• Provided records:

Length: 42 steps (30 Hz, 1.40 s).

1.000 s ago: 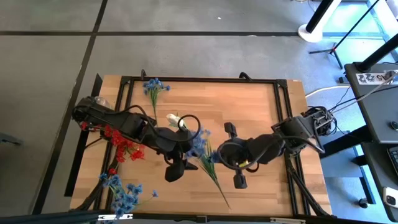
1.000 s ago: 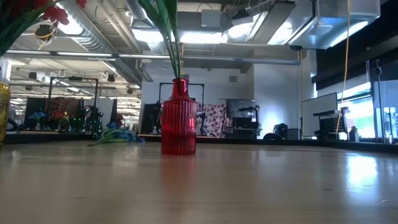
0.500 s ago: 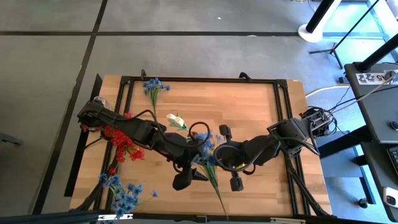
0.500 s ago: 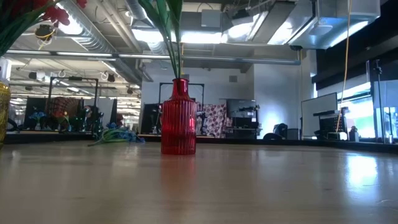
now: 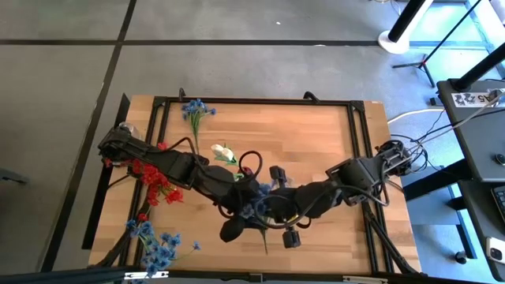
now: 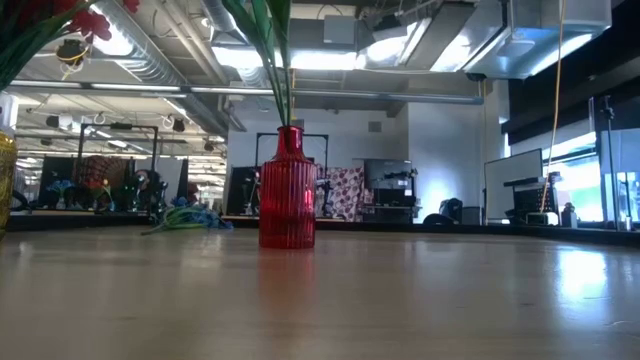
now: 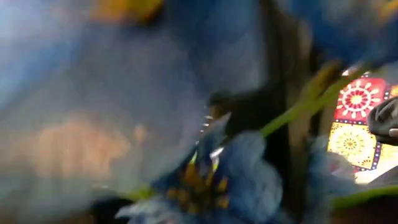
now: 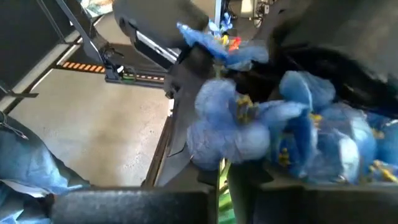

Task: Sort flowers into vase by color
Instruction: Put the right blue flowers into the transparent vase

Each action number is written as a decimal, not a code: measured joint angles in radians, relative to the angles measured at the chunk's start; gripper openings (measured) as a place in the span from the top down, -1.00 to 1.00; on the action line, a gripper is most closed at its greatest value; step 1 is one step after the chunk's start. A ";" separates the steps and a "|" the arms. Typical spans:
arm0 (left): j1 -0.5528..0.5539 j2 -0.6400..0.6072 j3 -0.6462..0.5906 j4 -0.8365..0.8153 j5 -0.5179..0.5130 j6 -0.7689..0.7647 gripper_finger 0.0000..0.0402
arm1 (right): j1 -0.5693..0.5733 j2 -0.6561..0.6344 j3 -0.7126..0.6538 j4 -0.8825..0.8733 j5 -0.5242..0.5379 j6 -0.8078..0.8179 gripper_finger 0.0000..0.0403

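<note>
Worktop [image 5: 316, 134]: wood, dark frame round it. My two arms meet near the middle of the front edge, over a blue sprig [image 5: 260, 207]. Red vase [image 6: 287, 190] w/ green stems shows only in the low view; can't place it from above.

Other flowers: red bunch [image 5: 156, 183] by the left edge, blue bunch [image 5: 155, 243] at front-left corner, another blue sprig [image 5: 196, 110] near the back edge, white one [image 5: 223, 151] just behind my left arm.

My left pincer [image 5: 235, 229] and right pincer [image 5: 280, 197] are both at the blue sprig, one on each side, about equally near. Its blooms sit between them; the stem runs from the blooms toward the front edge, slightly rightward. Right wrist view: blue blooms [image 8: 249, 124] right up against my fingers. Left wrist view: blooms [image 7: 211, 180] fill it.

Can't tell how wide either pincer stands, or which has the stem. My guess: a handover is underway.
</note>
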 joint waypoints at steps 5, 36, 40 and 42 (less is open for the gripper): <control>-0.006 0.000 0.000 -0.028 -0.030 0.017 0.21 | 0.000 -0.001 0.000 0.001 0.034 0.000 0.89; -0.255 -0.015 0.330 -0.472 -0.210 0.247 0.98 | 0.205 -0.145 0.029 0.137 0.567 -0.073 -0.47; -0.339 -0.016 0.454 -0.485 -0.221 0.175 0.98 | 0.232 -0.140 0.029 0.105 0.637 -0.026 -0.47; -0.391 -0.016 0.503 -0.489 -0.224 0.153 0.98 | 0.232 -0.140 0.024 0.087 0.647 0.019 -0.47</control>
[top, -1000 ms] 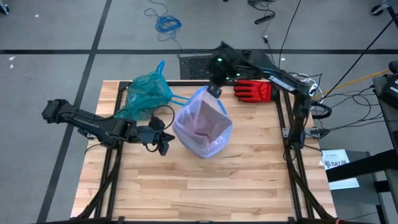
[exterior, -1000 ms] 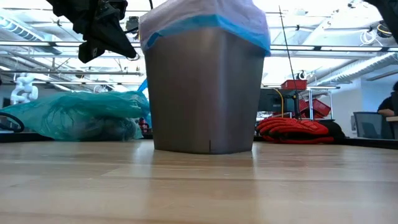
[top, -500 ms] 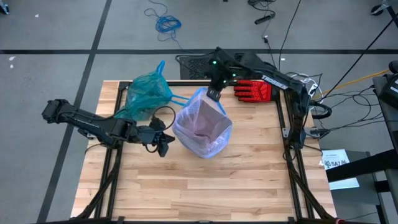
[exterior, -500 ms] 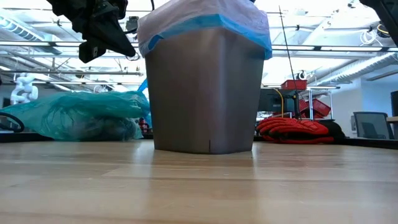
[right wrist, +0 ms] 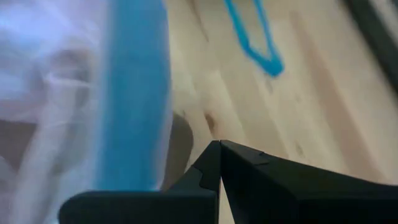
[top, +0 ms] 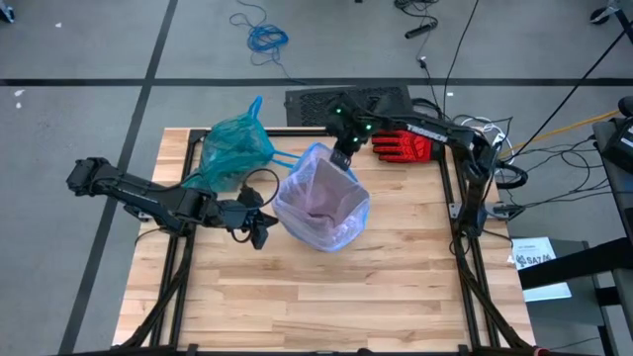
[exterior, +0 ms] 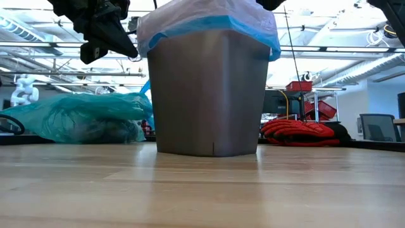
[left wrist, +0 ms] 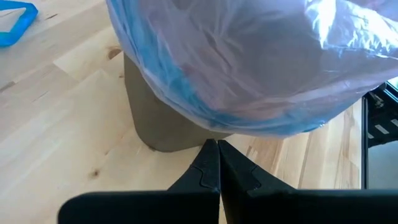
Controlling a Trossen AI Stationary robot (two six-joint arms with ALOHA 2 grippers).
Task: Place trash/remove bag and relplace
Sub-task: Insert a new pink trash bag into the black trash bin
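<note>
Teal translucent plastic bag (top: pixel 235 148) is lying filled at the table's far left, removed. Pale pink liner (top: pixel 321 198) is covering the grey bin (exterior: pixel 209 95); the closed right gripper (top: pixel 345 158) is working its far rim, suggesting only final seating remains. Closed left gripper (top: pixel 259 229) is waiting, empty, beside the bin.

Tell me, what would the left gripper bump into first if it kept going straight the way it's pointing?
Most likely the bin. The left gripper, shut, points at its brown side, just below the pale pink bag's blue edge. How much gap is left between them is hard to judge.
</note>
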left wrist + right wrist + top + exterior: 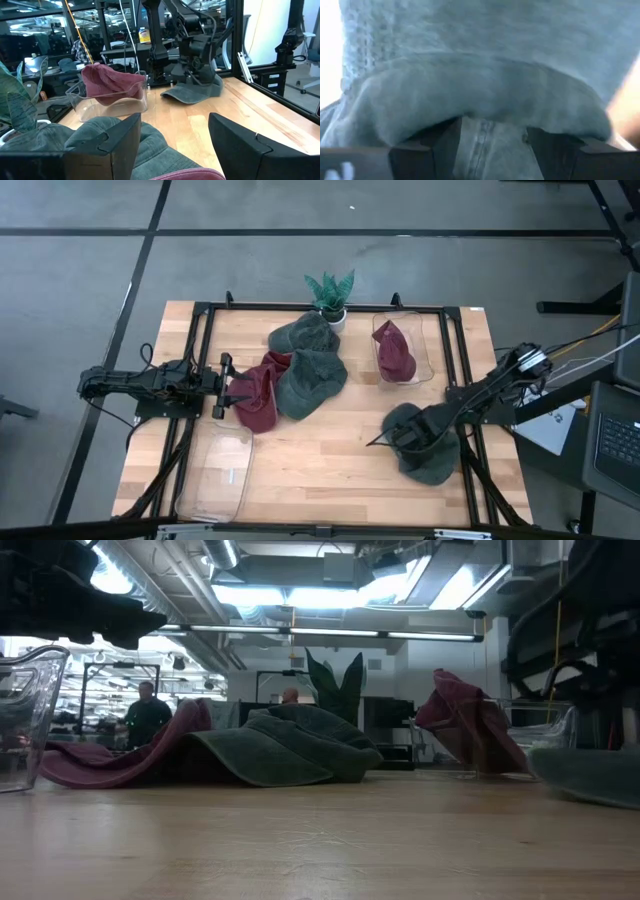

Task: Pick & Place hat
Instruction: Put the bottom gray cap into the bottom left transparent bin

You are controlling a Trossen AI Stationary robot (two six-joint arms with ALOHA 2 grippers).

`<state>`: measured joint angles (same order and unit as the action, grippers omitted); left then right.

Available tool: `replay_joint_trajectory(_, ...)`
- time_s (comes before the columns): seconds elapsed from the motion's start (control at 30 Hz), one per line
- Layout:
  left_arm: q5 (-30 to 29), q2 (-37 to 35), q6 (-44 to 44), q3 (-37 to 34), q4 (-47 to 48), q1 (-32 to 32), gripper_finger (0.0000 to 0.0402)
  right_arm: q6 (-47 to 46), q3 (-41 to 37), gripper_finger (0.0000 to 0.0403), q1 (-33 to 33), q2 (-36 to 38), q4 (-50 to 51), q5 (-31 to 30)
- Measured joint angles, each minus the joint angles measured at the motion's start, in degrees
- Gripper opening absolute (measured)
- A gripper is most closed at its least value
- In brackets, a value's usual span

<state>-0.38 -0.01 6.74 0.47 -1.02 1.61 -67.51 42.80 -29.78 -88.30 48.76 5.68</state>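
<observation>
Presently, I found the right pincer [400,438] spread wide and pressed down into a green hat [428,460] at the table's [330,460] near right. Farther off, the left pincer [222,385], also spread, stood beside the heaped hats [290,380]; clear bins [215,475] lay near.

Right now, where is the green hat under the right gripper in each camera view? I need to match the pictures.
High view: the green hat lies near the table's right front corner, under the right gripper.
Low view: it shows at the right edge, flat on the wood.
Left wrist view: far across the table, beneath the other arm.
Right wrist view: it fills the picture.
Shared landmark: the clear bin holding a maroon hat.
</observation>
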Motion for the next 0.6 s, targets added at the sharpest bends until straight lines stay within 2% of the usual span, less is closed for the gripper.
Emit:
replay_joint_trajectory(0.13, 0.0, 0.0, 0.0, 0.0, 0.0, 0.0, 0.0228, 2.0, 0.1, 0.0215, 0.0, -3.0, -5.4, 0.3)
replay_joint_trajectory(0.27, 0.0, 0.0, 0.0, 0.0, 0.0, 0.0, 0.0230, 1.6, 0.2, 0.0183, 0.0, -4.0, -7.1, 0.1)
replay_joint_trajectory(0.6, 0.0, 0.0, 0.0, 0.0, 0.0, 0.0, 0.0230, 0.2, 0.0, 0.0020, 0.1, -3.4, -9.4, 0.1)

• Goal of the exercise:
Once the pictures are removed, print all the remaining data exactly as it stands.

• Your response:
Length: 42 steps (30 Hz, 1.40 s).

1.000 s ago: 
1.000 s ago: 
0.500 s ago: 
0.500 s ago: 
now: 
now: 
now: 
now: 

Task: Sort flowers into vase by color
Instruction: Put the right blue flowers into the transparent vase

Each action number is written as a decimal, not a code: measured joint angles in radians, relative to the angles measured at the chunk's start; gripper openings (measured) as a place in the span from the top down, -1.00 to 1.00; on the action line, a gripper is most closed at its greatest value; step 1 is one step after the chunk's start. A ";" separates the steps and a "|" the arms. Typical spans:
arm0 (left): j1 -0.5528..0.5539 j2 -0.6400..0.6072 j3 -0.6462..0.5906 j4 -0.8365..0.8153 j5 -0.5179..0.5130 j6 -0.7689..0.7647 gripper_finger 0.0000..0.0402
arm1 (right): j1 -0.5693..0.5733 j2 -0.6561..0.6344 j3 -0.7126..0.6538 j4 -0.8825..0.8733 j5 -0.5242..0.5379 j6 -0.8078..0.8179 gripper_finger 0.0000..0.0403

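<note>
Worktop [image 5: 316, 134]: wood, dark frame round it. My two arms meet near the middle of the front edge, over a blue sprig [image 5: 260, 207]. Red vase [image 6: 287, 190] w/ green stems shows only in the low view; can't place it from above.

Other flowers: red bunch [image 5: 156, 183] by the left edge, blue bunch [image 5: 155, 243] at front-left corner, another blue sprig [image 5: 196, 110] near the back edge, white one [image 5: 223, 151] just behind my left arm.

My left pincer [image 5: 235, 229] and right pincer [image 5: 280, 197] are both at the blue sprig, one on each side, about equally near. Its blooms sit between them; the stem runs from the blooms toward the front edge, slightly rightward. Right wrist view: blue blooms [image 8: 249, 124] right up against my fingers. Left wrist view: blooms [image 7: 211, 180] fill it.

Can't tell how wide either pincer stands, or which has the stem. My guess: a handover is underway.
</note>
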 joint waypoints at steps 5, 36, 40 and 42 (less is open for the gripper): <control>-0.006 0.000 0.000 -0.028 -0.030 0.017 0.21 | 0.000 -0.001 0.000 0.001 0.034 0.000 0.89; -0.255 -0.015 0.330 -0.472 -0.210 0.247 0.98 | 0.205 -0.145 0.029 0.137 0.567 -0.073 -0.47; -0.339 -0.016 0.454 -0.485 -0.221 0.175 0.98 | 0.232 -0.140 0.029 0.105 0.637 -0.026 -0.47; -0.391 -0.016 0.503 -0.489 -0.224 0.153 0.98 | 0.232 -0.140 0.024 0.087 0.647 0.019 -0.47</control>
[top, -1000 ms] 
[exterior, -1000 ms] 
[top, -500 ms] 
[exterior, -500 ms] 
[right wrist, +0 ms] 
[top, +0 ms] 
[exterior, +0 ms] 
[left wrist, +0 ms] 
Controlling a Trossen AI Stationary robot (two six-joint arms with ALOHA 2 grippers).
Task: Place trash/remove bag and relplace
Sub-task: Insert a new pink trash bag into the black trash bin
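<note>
Teal translucent plastic bag (top: pixel 235 148) is lying filled at the table's far left, removed. Pale pink liner (top: pixel 321 198) is covering the grey bin (exterior: pixel 209 95); the closed right gripper (top: pixel 345 158) is working its far rim, suggesting only final seating remains. Closed left gripper (top: pixel 259 229) is waiting, empty, beside the bin.

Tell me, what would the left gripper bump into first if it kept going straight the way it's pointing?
Most likely the bin. The left gripper, shut, points at its brown side, just below the pale pink bag's blue edge. How much gap is left between them is hard to judge.
</note>
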left wrist + right wrist + top + exterior: 

Task: Pick & Place hat
Instruction: Put the bottom gray cap into the bottom left transparent bin

You are controlling a Trossen AI Stationary robot (two six-joint arms with ALOHA 2 grippers).

`<state>`: measured joint angles (same order and unit as the action, grippers omitted); left then right.

Available tool: `replay_joint_trajectory(_, ...)`
- time_s (comes before the columns): seconds elapsed from the motion's start (control at 30 Hz), one per line
- Layout:
  left_arm: q5 (-30 to 29), q2 (-37 to 35), q6 (-44 to 44), q3 (-37 to 34), q4 (-47 to 48), q1 (-32 to 32), gripper_finger (0.0000 to 0.0402)
  right_arm: q6 (-47 to 46), q3 (-41 to 37), gripper_finger (0.0000 to 0.0403), q1 (-33 to 33), q2 (-36 to 38), q4 (-50 to 51), q5 (-31 to 30)
- Measured joint angles, each minus the joint angles measured at the motion's start, in degrees
- Gripper opening absolute (measured)
- A gripper is most closed at its least value
- In brackets, a value's usual span

<state>-0.38 -0.01 6.74 0.47 -1.02 1.61 -67.51 42.80 -29.78 -88.30 48.76 5.68</state>
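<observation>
Presently, I found the right pincer [400,438] spread wide and pressed down into a green hat [428,460] at the table's [330,460] near right. Farther off, the left pincer [222,385], also spread, stood beside the heaped hats [290,380]; clear bins [215,475] lay near.

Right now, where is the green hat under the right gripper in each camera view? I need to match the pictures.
High view: the green hat lies near the table's right front corner, under the right gripper.
Low view: it shows at the right edge, flat on the wood.
Left wrist view: far across the table, beneath the other arm.
Right wrist view: it fills the picture.
Shared landmark: the clear bin holding a maroon hat.
</observation>
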Motion for the next 0.6 s, targets added at the sharpest bends until straight lines stay within 2% of the usual span, less is closed for the gripper.
Emit:
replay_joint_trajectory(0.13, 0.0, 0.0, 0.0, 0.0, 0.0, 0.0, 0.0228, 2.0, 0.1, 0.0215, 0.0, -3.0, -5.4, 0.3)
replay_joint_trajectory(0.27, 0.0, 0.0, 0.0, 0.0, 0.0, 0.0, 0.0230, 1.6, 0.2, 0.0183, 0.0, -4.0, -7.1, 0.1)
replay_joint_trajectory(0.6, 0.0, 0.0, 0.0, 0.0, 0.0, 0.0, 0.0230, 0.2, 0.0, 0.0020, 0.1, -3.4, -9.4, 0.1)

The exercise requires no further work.